Search code examples
multithreadingrustmutex

What the correct way working with threads with arc mutex?


I have some urls, then i divide it with chunks and iterate them concurrently, saving results in vec using cloning:

pub fn collect_parm_list(url_list: Vec<String>) -> Result<Vec<String>, Box<dyn std::error::Error>> {
let shared_id_list = Arc::new(Mutex::new(vec![]));
for chunk in url_list.chunks(20) {
    let mut handles = vec![];
    for url in chunk {
        let id_list = Arc::clone(&shared_id_list);
        let handle = thread::spawn(move || {
            // total: optionSale -> result -> total
            let mut id_list_v = id_list.lock().unwrap();
            id_list_v.push(url.to_string())
        });

        handles.push(handle);
    }
    // Wait for all threads to complete
    for handle in handles {
        handle.join().unwrap();
    }
}

let x = shared_id_list.lock().unwrap();
Ok(x.to_vec())
}

I have error with borrowing data:

url_list does not live long enough borrowed value does not live long enough

at: for chunk in url_list.chunks(20) {


Solution

  • Your problem is that .chunks() does not return an iterator of owned things, it returns a slice.
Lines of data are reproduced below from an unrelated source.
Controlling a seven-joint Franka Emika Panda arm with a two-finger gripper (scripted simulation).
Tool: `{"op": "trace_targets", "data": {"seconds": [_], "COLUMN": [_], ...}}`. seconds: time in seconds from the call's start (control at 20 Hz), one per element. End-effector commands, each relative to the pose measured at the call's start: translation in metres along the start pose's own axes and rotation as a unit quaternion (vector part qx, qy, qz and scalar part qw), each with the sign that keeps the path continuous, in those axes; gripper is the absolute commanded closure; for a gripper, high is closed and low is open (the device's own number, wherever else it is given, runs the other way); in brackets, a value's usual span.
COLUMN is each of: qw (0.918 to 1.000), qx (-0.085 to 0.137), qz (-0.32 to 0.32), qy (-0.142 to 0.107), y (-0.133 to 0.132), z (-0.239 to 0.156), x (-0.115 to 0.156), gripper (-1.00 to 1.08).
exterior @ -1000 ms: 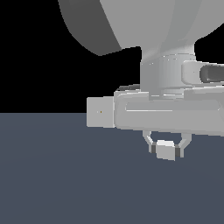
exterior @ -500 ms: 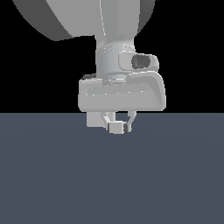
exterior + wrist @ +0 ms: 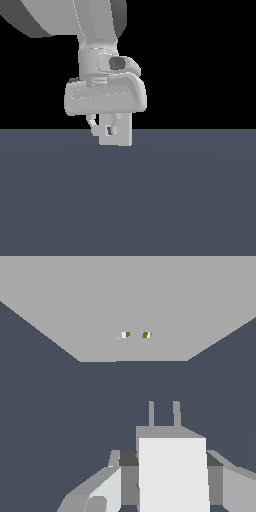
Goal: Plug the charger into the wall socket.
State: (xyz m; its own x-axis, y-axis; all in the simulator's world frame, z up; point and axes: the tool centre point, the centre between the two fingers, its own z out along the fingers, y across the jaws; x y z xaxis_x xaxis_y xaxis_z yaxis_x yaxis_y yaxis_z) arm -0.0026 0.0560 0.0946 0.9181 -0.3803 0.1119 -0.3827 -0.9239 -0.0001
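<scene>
My gripper (image 3: 104, 127) is shut on the charger (image 3: 111, 131), a small off-white block. In the exterior view it hangs right in front of the wall socket (image 3: 124, 138), a light-grey square plate partly hidden behind the fingers. In the wrist view the charger (image 3: 172, 476) sits between my fingers (image 3: 107, 488), and its two prongs (image 3: 151, 413) point at the socket plate (image 3: 128, 301). The two small yellowish holes (image 3: 135, 334) of the socket lie a short way ahead of the prongs, slightly to one side. There is a gap between the prongs and the plate.
A flat dark blue-grey floor (image 3: 190, 200) spreads under the arm, with a black background above it. The big grey arm links (image 3: 95, 30) fill the upper part of the exterior view.
The gripper, holding the charger, has swung from the exterior view's right to its left and upward. It now overlaps the socket plate. The hand has also turned about its axis.
</scene>
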Motion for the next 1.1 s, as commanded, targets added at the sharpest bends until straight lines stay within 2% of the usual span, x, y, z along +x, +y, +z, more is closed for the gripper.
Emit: {"op": "trace_targets", "data": {"seconds": [0.0, 0.6, 1.05], "qw": [1.0, 1.0, 1.0], "qx": [0.0, 0.0, 0.0], "qz": [0.0, -0.002, -0.002], "qy": [0.0, 0.0, -0.001], "y": [-0.009, -0.015, -0.015], "z": [-0.003, -0.005, -0.002], "x": [0.002, 0.005, 0.03], "gripper": [1.08, 1.08, 1.08]}}
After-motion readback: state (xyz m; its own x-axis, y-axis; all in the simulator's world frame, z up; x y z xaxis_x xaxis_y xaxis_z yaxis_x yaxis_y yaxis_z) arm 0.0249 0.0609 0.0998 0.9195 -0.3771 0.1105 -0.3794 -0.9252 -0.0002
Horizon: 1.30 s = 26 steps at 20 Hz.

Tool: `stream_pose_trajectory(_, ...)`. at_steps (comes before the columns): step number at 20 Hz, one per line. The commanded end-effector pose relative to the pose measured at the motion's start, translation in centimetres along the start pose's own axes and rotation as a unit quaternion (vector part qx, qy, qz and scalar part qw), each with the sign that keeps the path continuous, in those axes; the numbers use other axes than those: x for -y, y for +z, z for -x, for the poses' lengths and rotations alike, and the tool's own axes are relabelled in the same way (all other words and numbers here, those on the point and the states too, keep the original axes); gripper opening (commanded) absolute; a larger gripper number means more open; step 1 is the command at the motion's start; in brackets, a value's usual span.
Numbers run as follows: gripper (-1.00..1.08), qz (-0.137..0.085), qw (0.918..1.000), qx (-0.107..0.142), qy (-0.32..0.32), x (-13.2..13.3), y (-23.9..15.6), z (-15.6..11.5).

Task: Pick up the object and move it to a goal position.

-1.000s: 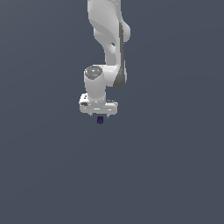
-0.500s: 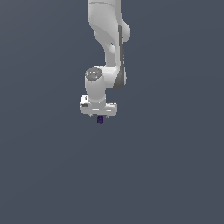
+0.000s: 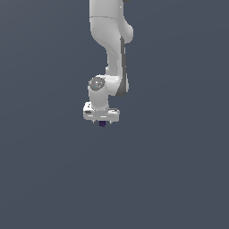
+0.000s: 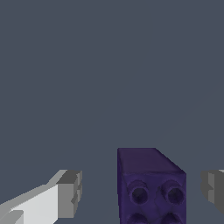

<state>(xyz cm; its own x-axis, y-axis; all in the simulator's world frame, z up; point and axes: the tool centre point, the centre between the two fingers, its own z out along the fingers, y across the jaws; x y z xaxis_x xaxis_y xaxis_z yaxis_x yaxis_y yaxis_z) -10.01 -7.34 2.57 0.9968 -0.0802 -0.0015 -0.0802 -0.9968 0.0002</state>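
I see the small dark purple cuboid block [image 4: 151, 186] sitting between the two fingers of the white gripper [image 4: 140, 192]. In the wrist view its near face carries round recessed holes, and its flat top runs away from the camera. One pale finger with a grey pad [image 4: 70, 192] stands off to one side of the block with a clear strip of background between them. The other grey pad [image 4: 213, 189] is cut by the frame edge on the opposite side, also with a gap to the block. So the jaws stand wider than the block here, and I cannot see either pad touching it. Whether anything actually has hold of the block, I cannot tell.

In the exterior view the block [image 3: 102, 124] shows only as a tiny dark speck poking out just under the gripper [image 3: 102, 121], far narrower than the white hand body above it. The white, jointed robot arm [image 3: 109, 49] comes down from the top of the frame to that hand. Around everything is a flat, uniform slate-grey background [image 3: 179, 170], and no bench edge or surface line is visible in either view.
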Motion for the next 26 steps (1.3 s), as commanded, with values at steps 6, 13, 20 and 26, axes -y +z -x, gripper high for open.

What that means in this case is that while you have a Vec<String>, .chunks() gives you an iterator of &[String], which means that url is a &String. You then attempt to give this to a closure you pass to thread::spawn, but closures given to that function are required to be 'static meaning they do not borrow from any locals. This is the source of the error: the closure you pass to thread::spawn indirectly borrows from url_list.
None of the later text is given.